■ **What to produce**
Set every entry down again precisely.

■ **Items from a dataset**
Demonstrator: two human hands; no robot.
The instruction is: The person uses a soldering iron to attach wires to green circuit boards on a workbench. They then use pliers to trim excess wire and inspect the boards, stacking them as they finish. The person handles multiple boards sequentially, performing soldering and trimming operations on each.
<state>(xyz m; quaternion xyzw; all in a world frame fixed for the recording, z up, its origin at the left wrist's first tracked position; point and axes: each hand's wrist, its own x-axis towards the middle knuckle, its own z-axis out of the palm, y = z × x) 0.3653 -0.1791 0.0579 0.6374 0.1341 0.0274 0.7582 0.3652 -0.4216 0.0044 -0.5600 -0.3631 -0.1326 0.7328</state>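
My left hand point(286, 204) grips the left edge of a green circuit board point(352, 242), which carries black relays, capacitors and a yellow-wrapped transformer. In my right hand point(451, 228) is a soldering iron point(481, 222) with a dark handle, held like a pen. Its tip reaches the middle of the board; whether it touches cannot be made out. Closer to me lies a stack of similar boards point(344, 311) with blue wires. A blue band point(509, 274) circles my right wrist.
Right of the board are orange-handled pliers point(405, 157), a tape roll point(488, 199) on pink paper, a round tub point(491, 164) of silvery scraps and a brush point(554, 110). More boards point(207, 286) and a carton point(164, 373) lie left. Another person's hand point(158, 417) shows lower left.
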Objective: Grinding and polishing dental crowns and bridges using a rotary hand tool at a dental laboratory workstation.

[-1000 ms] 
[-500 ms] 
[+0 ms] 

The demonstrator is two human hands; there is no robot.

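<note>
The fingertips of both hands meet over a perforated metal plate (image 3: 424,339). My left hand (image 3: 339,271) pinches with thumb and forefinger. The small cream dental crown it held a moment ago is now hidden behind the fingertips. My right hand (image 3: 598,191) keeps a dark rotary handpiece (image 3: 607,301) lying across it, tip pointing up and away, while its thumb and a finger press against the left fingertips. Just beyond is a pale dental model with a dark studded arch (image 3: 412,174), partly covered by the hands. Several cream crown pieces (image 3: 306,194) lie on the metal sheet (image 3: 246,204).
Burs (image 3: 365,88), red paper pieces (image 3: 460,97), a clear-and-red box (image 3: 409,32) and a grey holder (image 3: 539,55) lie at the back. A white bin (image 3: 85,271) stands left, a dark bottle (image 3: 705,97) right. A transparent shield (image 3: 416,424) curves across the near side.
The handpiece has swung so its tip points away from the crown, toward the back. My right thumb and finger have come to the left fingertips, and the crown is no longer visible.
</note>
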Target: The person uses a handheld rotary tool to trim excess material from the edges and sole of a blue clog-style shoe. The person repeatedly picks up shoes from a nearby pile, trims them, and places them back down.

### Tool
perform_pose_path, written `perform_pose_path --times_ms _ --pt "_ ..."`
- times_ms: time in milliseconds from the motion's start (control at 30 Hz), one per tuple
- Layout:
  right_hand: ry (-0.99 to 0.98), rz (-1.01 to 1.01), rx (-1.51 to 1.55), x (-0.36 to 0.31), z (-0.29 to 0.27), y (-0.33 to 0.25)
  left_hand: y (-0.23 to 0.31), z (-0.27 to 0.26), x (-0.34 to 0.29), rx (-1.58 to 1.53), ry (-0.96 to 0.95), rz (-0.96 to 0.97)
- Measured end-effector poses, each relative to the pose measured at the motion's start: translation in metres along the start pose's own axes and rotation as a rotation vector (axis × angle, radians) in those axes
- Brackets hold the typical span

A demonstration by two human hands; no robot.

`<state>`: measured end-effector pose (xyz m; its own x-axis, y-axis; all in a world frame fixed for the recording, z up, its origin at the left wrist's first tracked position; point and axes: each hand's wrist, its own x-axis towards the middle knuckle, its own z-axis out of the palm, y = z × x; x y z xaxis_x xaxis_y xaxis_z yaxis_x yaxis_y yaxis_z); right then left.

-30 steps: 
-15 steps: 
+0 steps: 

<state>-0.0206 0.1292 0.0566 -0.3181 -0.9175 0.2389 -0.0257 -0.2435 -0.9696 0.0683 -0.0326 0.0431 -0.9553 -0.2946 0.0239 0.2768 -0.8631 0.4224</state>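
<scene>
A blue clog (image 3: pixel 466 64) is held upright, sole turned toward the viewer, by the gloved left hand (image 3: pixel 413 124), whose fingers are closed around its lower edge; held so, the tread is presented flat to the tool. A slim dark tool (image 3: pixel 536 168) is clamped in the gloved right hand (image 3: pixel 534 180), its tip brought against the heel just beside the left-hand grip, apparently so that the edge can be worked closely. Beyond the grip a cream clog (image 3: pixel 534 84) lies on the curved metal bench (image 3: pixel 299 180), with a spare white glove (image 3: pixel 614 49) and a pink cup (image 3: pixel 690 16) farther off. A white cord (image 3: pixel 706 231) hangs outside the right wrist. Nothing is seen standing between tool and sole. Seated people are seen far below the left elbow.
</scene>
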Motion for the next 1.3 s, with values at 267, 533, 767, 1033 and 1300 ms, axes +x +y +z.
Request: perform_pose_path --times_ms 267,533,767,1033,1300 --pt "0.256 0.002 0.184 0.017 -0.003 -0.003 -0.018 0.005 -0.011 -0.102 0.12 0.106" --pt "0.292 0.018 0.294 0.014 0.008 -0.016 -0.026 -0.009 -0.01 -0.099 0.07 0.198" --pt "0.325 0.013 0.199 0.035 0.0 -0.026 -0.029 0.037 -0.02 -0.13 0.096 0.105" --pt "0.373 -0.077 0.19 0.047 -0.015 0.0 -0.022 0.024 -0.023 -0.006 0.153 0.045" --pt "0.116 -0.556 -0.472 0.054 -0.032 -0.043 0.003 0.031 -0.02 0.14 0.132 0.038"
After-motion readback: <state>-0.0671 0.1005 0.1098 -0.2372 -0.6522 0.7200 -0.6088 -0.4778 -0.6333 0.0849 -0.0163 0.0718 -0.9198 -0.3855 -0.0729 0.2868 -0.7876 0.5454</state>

■ **Solution below**
Demonstrator: two human hands; no robot.
The instruction is: The person uses a soldering iron to attach wires to green circuit boards on a workbench. They then use pliers to trim excess wire and inspect the boards, stacking them as they finish. The person handles multiple boards sequentially, performing soldering and trimming operations on each.
<state>(xyz m; quaternion xyzw; all in a world frame fixed for the recording, z up, its origin at the left wrist's first tracked position; point and axes: each hand's wrist, its own x-axis towards the middle knuckle, its own z-axis out of the palm, y = z × x) 0.3653 -0.1791 0.0579 0.6374 0.1341 0.0274 0.7582 0.3652 -0.4216 0.0044 -0.5600 -0.3631 -0.1326 0.7328</state>
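My left hand point(286, 204) grips the left edge of a green circuit board point(352, 242), which carries black relays, capacitors and a yellow-wrapped transformer. In my right hand point(451, 228) is a soldering iron point(481, 222) with a dark handle, held like a pen. Its tip reaches the middle of the board; whether it touches cannot be made out. Closer to me lies a stack of similar boards point(344, 311) with blue wires. A blue band point(509, 274) circles my right wrist.
Right of the board are orange-handled pliers point(405, 157), a tape roll point(488, 199) on pink paper, a round tub point(491, 164) of silvery scraps and a brush point(554, 110). More boards point(207, 286) and a carton point(164, 373) lie left. Another person's hand point(158, 417) shows lower left.
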Objective: Grinding and polishing dental crowns and bridges using a rotary hand tool at a dental laboratory workstation.

[-1000 ms] 
[-500 ms] 
[+0 ms] 

The demonstrator is two human hands; there is no robot.

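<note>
The fingertips of both hands meet over a perforated metal plate (image 3: 424,339). My left hand (image 3: 339,271) pinches with thumb and forefinger. The small cream dental crown it held a moment ago is now hidden behind the fingertips. My right hand (image 3: 598,191) keeps a dark rotary handpiece (image 3: 607,301) lying across it, tip pointing up and away, while its thumb and a finger press against the left fingertips. Just beyond is a pale dental model with a dark studded arch (image 3: 412,174), partly covered by the hands. Several cream crown pieces (image 3: 306,194) lie on the metal sheet (image 3: 246,204).
Burs (image 3: 365,88), red paper pieces (image 3: 460,97), a clear-and-red box (image 3: 409,32) and a grey holder (image 3: 539,55) lie at the back. A white bin (image 3: 85,271) stands left, a dark bottle (image 3: 705,97) right. A transparent shield (image 3: 416,424) curves across the near side.
The handpiece has swung so its tip points away from the crown, toward the back. My right thumb and finger have come to the left fingertips, and the crown is no longer visible.
</note>
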Target: The person uses a handheld rotary tool to trim excess material from the edges and sole of a blue clog-style shoe. The person repeatedly picks up shoes from a nearby pile, trims them, and places them back down.

### Tool
perform_pose_path, written `perform_pose_path --times_ms _ --pt "_ ..."`
- times_ms: time in milliseconds from the motion's start (control at 30 Hz), one per tuple
- Layout:
  right_hand: ry (-0.99 to 0.98), rz (-1.01 to 1.01), rx (-1.51 to 1.55), x (-0.36 to 0.31), z (-0.29 to 0.27), y (-0.33 to 0.25)
  left_hand: y (-0.23 to 0.31), z (-0.27 to 0.26), x (-0.34 to 0.29), rx (-1.58 to 1.53), ry (-0.96 to 0.95), rz (-0.96 to 0.97)
- Measured end-effector poses, each relative to the pose measured at the motion's start: translation in metres along the start pose's own axes and rotation as a rotation vector (axis × angle, radians) in those axes
- Brackets hold the typical span

A demonstration by two human hands; no robot.

`<state>`: measured end-effector pose (xyz m; its own x-axis, y-axis; all in a world frame fixed for the recording, z up, its origin at the left wrist's first tracked position; point and axes: each hand's wrist, its own x-axis towards the middle knuckle, its own z-axis out of the palm, y = z × x; x y z xaxis_x xaxis_y xaxis_z yaxis_x yaxis_y yaxis_z); right then left.

-30 steps: 
-15 steps: 
+0 steps: 

<state>-0.0206 0.1292 0.0566 -0.3181 -0.9175 0.2389 -0.0257 -0.2435 -0.9696 0.0683 -0.0326 0.0431 -0.9553 -0.2946 0.0239 0.2768 -0.8631 0.4224</state>
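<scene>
A blue clog (image 3: pixel 466 64) is held upright, sole turned toward the viewer, by the gloved left hand (image 3: pixel 413 124), whose fingers are closed around its lower edge; held so, the tread is presented flat to the tool. A slim dark tool (image 3: pixel 536 168) is clamped in the gloved right hand (image 3: pixel 534 180), its tip brought against the heel just beside the left-hand grip, apparently so that the edge can be worked closely. Beyond the grip a cream clog (image 3: pixel 534 84) lies on the curved metal bench (image 3: pixel 299 180), with a spare white glove (image 3: pixel 614 49) and a pink cup (image 3: pixel 690 16) farther off. A white cord (image 3: pixel 706 231) hangs outside the right wrist. Nothing is seen standing between tool and sole. Seated people are seen far below the left elbow.
</scene>
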Motion for the next 1.3 s, with values at 267, 533, 767, 1033 and 1300 ms, axes +x +y +z.
Request: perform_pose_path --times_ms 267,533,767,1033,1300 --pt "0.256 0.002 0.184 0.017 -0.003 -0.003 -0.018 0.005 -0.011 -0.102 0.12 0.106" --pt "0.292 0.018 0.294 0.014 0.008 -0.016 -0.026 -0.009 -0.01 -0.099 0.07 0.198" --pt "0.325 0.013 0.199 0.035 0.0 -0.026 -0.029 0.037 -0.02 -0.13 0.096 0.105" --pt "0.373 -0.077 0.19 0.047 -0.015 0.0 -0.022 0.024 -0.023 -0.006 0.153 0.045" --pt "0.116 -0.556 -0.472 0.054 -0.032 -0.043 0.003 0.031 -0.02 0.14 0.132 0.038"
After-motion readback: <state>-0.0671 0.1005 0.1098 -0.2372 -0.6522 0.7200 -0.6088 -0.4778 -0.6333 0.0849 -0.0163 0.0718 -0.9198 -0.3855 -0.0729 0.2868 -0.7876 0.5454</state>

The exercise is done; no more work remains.